Amherst’s baseball team of 1902, the year of the “Kane controversy.” Dunleavy and Kane (both AC 1904) are seated together in the middle row at far right. [Athletics Collection, box OS-1, folder 8]
Today all American colleges and universities are bound by the rules of the National Collegiate Athletic Association (NCAA) regarding the amateur status of their athletes. No student-athlete may compete in a sport in which he or she received compensation elsewhere. Prior to the NCAA’s founding in 1906, rules concerning pay-for-play seem to have been adopted and enforced locally, informally, and inconsistently. Amherst’s first encounter with the issue occurred in 1901 and came to a head the following year with the so-called “Kane controversy,” which was partly responsible for Amherst’s withdrawal from the Tri-Collegiate League (Amherst, Wesleyan and Williams, now known as the “Little Three”). Let’s take a look at this contoversy.
At the start of the 1902 baseball season, a new set of Tri-Collegiate League rules governing student eligibility — and more importantly, the question of how those rules should be interpreted — had the entire college in confusion and uproar. In April of the previous year, representatives of the three colleges had met in Springfield to discuss professionalism. At that meeting, one player at each of the colleges was identified as having taken money for baseball, and their eligibility was challenged. At Amherst, the player in question was an outstanding left-handed pitcher named John F. Dunleavy (AC 1904). Dunleavy had definite aspirations to play major league ball and had been touted by scouts when he played a season for Malone (N.Y.) in the Northern League.
In the spring of 1902, Amherst’s star sophomore was barred from playing because of his involvement with the Malone team, and he would never play for Amherst again. However, this did not prevent team manager Swift from hiring Dunleavy as a coach. “Dunleavy’s experience as a ball player makes him especially fitted for the position,” the Amherst Student reported on March 1 — while at the same time making him unfitted for playing. And, indeed, Dunleavy’s baseball skills were bona fide: he eventually left Amherst after his junior year and played three major-league seasons with the St. Louis Cardinals, followed by a string of engagements with minor league clubs through at least 1910.
It might be said that the Dunleavy case was one of several that were instrumental in establishing eligibility rules regarding professionalism, at least within the Tri-Collegiate League; and it probably also had an effect on the rules set up nationally by the NCAA after 1906.
The Kane controversy, on the other hand, presented an early case study on how those rules were to be enforced.
Frank Kane (AC 1904) came to Amherst from Maine and established himself as a talented and popular athlete. He served as gymnasium director for his class and was a very effective pitcher. If his entry from the Olio yearbook is a fair indication, he was known among his Amherst classmates for a certain rustic manliness:
“What the newspapers [had] to say about him” was plenty. Controversy started brewing on April 25, 1902, when the Wesleyan members of the Tri-Collegiate League brought charges against Kane for receiving pay for playing baseball for two teams in Maine the previous summer; further, that he played under an assumed name so as to avoid detection; and also that while he had ostensibly worked in an insurance office in Waterville that summer, “eye witnesses” there never saw him actually working in the office, and that therefore there was a strong appearance that he had merely been paid to play baseball.
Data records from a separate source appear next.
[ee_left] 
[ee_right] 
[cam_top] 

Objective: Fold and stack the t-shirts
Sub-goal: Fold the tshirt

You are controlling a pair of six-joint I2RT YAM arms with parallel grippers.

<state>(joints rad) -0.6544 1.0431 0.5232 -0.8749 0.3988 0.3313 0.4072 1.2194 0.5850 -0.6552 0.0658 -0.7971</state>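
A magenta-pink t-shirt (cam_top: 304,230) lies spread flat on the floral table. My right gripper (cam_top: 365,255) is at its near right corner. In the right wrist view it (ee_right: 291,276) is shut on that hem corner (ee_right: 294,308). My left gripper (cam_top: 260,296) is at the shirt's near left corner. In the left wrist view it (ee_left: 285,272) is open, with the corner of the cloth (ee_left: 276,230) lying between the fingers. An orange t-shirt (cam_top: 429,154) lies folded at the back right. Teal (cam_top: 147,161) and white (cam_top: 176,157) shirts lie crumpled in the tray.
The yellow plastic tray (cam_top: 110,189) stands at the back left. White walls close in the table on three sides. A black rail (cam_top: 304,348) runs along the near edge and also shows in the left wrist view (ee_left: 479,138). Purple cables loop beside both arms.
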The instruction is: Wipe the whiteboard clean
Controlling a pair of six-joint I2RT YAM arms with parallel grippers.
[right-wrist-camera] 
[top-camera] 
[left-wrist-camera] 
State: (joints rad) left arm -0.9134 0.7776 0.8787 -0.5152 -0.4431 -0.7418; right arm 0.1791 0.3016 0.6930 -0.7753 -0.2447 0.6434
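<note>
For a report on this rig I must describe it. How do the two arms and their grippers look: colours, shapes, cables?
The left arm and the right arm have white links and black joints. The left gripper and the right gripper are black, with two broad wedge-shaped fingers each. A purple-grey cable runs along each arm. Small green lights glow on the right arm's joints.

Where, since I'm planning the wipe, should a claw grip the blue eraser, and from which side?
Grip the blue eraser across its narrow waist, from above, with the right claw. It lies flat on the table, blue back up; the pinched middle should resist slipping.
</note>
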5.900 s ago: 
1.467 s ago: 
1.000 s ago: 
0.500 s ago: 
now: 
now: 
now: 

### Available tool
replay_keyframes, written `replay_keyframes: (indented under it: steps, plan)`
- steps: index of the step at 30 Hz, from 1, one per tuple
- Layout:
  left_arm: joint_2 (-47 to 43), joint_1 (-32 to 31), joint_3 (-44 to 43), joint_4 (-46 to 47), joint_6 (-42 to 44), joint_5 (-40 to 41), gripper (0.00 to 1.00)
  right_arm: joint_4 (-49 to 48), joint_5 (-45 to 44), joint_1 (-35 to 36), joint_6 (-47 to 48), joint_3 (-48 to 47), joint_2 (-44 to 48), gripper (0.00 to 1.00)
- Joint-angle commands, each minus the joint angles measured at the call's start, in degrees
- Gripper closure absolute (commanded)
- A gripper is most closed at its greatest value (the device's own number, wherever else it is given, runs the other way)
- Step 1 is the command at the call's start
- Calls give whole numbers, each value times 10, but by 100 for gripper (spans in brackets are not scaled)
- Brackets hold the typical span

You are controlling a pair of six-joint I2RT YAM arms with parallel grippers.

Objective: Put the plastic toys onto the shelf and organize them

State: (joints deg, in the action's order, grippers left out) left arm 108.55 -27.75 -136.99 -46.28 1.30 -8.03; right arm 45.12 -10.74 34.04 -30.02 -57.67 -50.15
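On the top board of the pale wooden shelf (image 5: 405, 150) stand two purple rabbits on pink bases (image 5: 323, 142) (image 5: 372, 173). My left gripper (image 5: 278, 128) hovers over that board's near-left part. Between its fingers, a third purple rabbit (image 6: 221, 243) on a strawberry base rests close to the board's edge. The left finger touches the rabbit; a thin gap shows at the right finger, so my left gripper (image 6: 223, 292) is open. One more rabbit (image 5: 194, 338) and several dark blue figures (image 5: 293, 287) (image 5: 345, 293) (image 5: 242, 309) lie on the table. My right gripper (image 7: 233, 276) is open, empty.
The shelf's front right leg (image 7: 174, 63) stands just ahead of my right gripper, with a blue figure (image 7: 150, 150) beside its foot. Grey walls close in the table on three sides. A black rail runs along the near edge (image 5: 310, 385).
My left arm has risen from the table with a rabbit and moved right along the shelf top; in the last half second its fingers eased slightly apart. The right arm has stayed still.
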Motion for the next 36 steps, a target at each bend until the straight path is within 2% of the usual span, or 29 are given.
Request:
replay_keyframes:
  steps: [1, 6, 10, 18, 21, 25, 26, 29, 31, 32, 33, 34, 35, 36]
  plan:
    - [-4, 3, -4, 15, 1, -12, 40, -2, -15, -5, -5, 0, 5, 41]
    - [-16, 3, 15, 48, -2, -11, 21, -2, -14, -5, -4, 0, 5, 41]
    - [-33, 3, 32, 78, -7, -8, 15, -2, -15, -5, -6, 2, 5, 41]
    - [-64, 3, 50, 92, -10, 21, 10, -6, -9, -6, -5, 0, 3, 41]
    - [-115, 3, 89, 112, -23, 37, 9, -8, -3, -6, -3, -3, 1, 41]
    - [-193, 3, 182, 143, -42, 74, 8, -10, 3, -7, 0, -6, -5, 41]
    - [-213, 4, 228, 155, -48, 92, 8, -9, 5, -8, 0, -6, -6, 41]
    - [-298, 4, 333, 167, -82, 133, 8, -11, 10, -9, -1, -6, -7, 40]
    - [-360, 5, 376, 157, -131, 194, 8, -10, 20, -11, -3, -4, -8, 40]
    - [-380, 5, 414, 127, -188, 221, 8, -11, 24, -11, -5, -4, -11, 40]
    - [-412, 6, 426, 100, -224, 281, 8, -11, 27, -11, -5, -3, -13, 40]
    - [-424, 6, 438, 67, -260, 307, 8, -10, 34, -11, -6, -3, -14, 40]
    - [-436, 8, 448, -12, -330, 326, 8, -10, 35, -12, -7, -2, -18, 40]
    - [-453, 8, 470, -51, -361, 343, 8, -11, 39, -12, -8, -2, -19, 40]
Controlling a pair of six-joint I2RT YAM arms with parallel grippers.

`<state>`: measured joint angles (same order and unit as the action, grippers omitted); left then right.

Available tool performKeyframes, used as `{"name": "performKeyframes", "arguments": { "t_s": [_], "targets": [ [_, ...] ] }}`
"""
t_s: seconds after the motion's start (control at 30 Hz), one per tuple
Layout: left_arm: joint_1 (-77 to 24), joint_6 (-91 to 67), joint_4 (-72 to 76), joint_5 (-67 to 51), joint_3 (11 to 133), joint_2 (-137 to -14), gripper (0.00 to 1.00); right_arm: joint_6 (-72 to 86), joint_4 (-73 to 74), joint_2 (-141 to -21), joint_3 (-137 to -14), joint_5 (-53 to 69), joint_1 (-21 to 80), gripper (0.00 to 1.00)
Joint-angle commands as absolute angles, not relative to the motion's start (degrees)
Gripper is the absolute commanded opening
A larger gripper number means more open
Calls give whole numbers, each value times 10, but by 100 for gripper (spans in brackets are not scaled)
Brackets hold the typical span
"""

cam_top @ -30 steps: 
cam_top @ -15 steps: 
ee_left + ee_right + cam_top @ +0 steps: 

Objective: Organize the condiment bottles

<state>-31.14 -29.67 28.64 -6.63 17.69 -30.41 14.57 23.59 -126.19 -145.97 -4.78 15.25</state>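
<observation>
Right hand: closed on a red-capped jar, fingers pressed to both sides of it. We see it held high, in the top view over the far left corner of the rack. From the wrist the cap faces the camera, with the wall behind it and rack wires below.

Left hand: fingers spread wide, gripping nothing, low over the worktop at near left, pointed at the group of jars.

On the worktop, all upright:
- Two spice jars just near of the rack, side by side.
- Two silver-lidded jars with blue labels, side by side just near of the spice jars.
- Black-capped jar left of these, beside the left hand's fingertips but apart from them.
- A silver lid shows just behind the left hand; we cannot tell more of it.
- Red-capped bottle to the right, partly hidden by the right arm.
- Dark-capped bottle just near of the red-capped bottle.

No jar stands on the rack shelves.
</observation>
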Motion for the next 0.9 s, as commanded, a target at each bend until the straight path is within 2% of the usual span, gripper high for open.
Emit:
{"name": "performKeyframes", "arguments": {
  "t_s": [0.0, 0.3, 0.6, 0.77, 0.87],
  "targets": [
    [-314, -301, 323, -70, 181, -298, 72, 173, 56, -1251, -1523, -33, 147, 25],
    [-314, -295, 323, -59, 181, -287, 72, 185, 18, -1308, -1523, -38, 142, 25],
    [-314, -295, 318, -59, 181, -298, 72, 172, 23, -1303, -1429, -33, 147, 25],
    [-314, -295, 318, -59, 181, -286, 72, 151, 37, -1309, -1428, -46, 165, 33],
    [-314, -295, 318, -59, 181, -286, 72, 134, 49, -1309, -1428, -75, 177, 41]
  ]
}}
After examining Kane on these charges, a “Faculty Committee on Eligibility” received “affidavits” from the managers of the two teams he had played for, stating that he had not received any remuneration. It also had a letter from his employer stating that Kane “worked regularly for me as a clerk in my office during the months of July and August.” As to playing under an assumed name, the committee “found that … there was nothing in the constitution on the eligibility rules to debar a man for [this], and further that it had been frequently permitted”! Kane was acquitted of all the charges.
In the meantime, Kane continued to play ball, and very effectively indeed, as shown in the box score below of the Tri-Collegiate championship game that Williams played under protest. Kane struck out ten Williams batters.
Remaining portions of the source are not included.